Task prompt: Give back an exact copy of the lines in the records below, from the line that has "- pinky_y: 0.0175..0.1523" through the line that has "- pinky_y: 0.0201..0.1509", and nothing besides.

── Data section ──

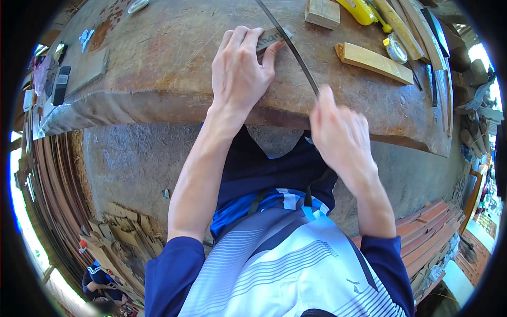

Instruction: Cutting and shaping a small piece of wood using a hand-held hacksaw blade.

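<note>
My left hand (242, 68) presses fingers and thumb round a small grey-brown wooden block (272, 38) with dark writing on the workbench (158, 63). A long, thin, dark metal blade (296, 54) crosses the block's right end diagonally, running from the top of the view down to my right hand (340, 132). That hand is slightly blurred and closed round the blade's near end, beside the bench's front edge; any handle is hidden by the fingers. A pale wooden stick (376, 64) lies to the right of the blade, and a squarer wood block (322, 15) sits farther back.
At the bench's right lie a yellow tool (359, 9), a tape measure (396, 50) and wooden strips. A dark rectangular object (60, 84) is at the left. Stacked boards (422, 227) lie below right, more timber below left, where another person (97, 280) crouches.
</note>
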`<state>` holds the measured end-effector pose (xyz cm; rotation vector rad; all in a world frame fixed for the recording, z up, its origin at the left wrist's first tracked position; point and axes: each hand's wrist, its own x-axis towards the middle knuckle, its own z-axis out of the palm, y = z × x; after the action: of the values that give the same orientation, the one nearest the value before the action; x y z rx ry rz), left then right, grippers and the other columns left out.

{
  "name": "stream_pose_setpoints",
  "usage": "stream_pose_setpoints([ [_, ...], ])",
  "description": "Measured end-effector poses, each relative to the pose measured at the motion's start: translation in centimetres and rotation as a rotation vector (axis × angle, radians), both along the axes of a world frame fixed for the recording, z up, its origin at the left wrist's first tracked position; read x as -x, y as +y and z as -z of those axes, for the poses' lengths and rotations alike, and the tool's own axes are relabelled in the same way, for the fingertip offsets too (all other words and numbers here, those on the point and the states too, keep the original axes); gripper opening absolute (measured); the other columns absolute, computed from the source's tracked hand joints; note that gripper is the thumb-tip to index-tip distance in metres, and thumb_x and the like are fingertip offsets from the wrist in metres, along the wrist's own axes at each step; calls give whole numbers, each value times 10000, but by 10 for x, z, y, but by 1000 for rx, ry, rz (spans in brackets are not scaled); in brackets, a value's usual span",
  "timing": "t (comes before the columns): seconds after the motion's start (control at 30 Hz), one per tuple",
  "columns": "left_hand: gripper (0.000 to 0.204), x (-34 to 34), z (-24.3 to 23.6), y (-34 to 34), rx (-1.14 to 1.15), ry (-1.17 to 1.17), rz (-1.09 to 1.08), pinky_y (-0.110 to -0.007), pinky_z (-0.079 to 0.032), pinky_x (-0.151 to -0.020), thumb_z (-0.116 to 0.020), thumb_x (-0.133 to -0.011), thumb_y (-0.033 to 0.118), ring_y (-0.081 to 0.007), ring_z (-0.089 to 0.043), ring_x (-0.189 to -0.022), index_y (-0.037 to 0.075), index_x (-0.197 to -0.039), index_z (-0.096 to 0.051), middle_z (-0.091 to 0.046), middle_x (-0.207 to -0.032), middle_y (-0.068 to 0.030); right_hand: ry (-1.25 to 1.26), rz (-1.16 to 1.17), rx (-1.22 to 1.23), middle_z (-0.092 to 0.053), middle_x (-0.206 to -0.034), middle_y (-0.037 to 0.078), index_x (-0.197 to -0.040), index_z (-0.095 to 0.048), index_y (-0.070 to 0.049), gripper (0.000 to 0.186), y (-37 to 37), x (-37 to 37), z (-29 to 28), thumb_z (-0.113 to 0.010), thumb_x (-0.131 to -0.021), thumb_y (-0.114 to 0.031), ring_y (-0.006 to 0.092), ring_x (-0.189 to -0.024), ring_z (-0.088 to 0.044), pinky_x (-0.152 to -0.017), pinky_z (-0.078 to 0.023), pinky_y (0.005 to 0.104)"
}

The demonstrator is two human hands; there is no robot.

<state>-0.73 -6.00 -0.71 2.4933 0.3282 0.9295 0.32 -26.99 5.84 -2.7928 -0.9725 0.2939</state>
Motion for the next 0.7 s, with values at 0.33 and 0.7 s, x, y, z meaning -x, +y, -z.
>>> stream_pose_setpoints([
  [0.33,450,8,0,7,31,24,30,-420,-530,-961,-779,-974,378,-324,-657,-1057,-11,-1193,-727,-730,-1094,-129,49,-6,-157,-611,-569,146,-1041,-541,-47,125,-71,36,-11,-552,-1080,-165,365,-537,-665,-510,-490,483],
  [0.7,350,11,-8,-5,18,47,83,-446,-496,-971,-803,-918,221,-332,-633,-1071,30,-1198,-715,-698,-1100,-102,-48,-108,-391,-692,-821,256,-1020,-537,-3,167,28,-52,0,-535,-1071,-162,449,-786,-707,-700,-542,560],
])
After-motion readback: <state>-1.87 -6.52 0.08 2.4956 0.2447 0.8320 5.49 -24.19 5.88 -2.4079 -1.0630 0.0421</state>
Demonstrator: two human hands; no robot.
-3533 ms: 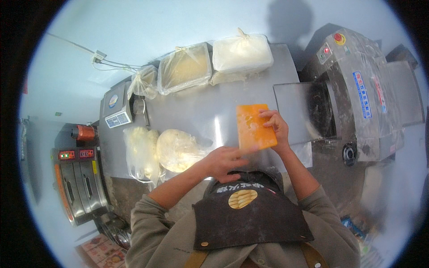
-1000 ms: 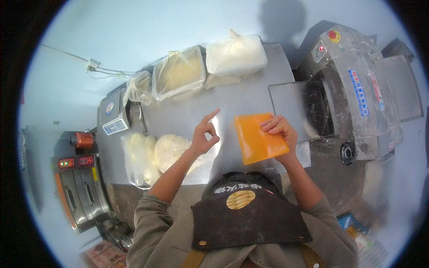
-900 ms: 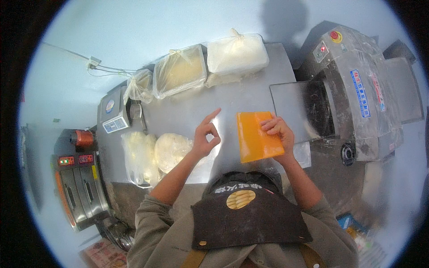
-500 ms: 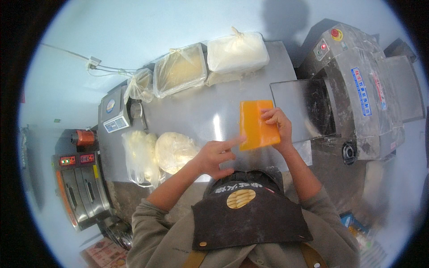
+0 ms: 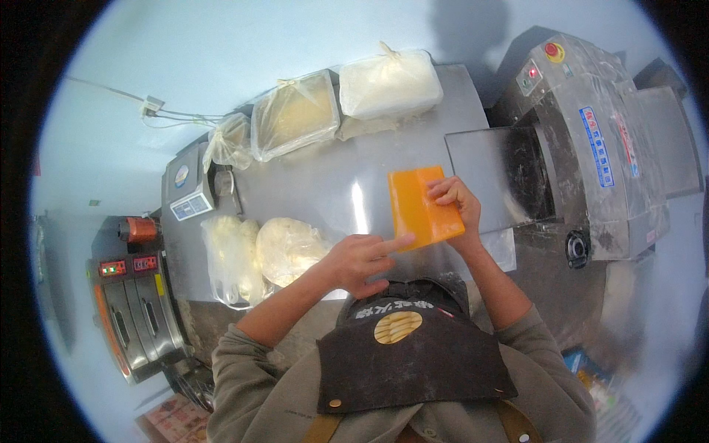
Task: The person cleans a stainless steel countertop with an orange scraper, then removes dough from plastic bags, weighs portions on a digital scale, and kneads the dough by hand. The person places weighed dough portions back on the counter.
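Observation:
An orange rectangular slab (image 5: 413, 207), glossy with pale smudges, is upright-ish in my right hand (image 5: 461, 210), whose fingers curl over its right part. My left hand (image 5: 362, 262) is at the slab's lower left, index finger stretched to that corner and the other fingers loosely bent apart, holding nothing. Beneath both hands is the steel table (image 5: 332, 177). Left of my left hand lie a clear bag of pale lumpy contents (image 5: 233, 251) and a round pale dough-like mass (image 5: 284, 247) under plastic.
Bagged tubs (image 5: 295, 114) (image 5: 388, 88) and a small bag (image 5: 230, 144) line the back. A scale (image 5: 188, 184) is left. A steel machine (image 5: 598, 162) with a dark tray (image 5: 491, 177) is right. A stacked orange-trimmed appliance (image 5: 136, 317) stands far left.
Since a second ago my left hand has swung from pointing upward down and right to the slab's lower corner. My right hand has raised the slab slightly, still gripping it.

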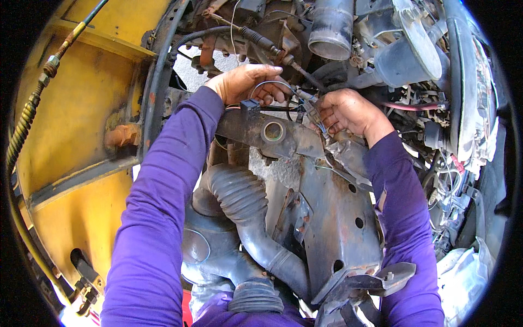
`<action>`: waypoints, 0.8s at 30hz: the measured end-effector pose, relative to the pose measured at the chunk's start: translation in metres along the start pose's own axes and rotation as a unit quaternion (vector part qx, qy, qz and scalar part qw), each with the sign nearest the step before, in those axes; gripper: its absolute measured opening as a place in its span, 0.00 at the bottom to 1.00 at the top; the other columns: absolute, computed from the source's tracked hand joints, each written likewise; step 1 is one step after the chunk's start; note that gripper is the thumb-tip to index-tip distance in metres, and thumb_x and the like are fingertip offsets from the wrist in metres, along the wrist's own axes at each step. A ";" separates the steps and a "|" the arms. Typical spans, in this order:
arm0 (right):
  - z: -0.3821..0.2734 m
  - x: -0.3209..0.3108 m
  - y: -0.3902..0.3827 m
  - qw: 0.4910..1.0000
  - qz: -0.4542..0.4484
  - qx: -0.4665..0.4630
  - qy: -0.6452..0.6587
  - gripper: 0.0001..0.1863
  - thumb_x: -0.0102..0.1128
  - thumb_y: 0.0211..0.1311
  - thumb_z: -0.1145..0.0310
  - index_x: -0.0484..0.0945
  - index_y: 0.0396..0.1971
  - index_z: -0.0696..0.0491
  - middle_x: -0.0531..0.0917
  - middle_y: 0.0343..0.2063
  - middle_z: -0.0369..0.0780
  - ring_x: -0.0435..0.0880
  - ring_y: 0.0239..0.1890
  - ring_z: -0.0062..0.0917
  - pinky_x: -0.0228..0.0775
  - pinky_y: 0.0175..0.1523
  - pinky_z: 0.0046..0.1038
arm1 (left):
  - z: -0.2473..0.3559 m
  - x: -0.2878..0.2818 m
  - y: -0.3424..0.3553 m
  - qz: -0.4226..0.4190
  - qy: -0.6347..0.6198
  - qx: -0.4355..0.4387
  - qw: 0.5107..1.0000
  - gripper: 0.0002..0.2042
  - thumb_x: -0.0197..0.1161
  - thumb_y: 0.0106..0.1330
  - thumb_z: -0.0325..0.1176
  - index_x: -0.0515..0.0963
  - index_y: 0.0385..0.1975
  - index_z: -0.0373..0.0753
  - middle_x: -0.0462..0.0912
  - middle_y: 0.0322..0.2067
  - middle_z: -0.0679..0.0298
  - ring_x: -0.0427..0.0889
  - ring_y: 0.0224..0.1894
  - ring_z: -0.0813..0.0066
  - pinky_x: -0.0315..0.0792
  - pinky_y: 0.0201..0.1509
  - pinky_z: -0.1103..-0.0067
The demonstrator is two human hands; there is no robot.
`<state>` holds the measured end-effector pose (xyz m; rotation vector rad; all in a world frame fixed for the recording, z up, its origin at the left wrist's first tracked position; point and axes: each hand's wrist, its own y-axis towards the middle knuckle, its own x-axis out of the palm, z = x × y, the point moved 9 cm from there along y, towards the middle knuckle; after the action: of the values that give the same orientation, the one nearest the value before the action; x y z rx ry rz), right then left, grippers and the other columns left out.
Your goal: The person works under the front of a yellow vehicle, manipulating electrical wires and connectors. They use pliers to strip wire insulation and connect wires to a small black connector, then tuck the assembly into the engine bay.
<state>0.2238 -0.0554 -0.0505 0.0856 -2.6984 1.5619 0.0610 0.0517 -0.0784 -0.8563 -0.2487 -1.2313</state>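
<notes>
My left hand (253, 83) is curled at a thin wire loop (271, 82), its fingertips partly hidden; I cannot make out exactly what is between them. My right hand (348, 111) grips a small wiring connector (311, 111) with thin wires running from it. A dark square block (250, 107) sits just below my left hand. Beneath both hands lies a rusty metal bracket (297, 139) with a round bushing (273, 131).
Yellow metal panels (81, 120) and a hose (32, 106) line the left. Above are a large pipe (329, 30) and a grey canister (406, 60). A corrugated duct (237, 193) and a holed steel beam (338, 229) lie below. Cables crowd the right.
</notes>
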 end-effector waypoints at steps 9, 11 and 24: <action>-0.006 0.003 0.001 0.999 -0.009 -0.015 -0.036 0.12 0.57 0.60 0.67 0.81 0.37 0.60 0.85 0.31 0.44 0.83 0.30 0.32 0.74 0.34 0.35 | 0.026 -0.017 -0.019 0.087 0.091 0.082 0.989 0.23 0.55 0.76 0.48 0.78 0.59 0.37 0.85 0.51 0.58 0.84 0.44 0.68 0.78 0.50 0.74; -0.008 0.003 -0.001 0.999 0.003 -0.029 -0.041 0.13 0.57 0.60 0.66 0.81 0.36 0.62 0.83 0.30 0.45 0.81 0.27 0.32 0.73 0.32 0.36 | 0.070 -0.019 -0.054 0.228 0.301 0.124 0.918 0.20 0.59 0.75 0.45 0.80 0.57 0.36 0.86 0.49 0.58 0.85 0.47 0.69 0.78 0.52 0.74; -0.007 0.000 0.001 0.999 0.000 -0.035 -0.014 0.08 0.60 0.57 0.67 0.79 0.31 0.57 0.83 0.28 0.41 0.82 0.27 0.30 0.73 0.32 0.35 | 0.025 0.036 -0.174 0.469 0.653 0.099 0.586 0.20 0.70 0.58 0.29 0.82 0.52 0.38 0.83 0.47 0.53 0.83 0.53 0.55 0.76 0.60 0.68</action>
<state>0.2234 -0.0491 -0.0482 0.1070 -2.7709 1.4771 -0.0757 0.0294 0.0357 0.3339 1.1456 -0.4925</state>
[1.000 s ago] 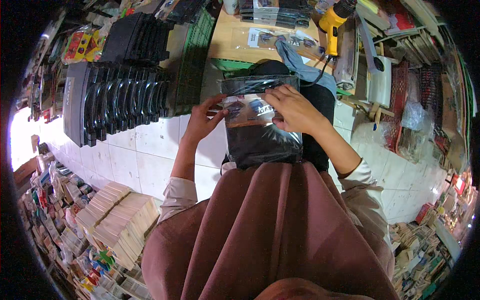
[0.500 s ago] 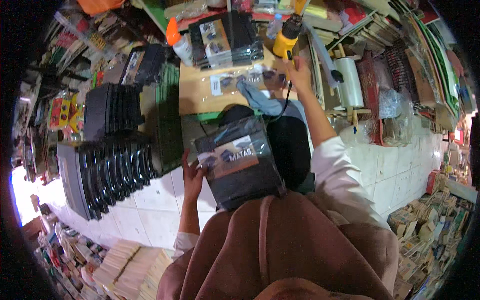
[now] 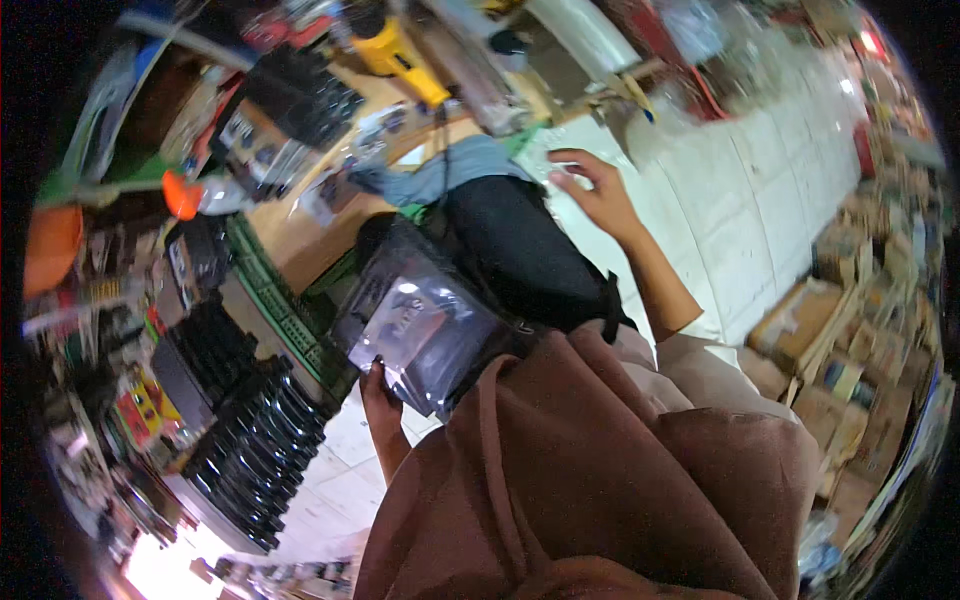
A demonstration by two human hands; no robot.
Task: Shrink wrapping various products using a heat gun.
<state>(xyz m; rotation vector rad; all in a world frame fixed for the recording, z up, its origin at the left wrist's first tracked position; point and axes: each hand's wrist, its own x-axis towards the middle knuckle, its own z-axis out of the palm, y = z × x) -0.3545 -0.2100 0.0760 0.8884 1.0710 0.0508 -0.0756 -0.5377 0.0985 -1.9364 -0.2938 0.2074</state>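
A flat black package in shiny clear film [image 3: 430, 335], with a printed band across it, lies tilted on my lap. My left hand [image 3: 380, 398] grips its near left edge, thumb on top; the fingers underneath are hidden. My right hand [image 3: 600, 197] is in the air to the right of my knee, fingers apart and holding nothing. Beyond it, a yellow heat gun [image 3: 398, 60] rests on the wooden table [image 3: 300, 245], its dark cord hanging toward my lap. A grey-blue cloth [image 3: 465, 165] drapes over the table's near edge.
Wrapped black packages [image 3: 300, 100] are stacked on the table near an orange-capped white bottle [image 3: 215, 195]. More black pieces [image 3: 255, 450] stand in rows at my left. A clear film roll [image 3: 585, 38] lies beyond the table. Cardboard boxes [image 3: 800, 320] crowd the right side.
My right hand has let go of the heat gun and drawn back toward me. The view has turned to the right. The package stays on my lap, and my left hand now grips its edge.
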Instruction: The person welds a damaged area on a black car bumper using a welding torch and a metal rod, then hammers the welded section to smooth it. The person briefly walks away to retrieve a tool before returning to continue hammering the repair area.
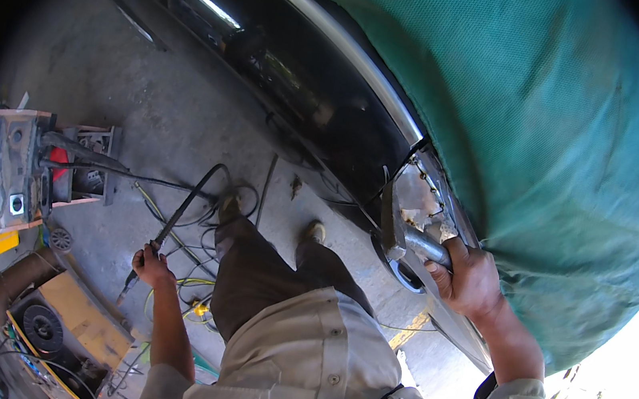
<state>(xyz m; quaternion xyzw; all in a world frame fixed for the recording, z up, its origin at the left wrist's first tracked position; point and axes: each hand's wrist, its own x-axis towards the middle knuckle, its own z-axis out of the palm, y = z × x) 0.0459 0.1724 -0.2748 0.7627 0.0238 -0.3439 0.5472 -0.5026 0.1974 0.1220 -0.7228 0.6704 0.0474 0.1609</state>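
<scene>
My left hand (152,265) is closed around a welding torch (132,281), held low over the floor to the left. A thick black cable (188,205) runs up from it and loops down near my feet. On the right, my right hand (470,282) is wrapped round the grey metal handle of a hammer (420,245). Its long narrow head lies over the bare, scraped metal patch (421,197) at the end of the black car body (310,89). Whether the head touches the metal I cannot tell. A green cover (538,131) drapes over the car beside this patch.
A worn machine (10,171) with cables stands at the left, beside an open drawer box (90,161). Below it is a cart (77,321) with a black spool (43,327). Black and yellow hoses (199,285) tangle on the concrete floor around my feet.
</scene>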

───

Task response:
  - pinky_y: 0.0175..0.1523
  - pinky_z: 0.0046..0.1038
arm1 (left):
  - z: -0.2473..0.3559 m
  - x: -0.2878..0.2818 m
  - y: -0.3424..0.3553 m
  - qz: -0.4226..0.4190
  - qy: -0.6347..0.6198
  - qx: -0.4355..0.4387
  - qw: 0.5107..1.0000
  - gripper: 0.0002..0.2042
  - thumb_x: -0.0197..0.1161
  - thumb_y: 0.0106..0.1330
  - thumb_z: -0.0325..0.1176
  - index_x: -0.0515..0.0963
  - index_y: 0.0385..0.1975
  - index_z: -0.0373..0.0753
  - middle_x: -0.0462..0.0912
  - middle_y: 0.0322..0.2067
  - middle_z: -0.0679..0.0298
  - ring_x: -0.0427..0.0889
  - ring_y: 0.0224..0.1894
  - ring_z: -0.0813..0.0066
  - pinky_x: -0.0315..0.0792
  - pinky_y: 0.0201..0.1509

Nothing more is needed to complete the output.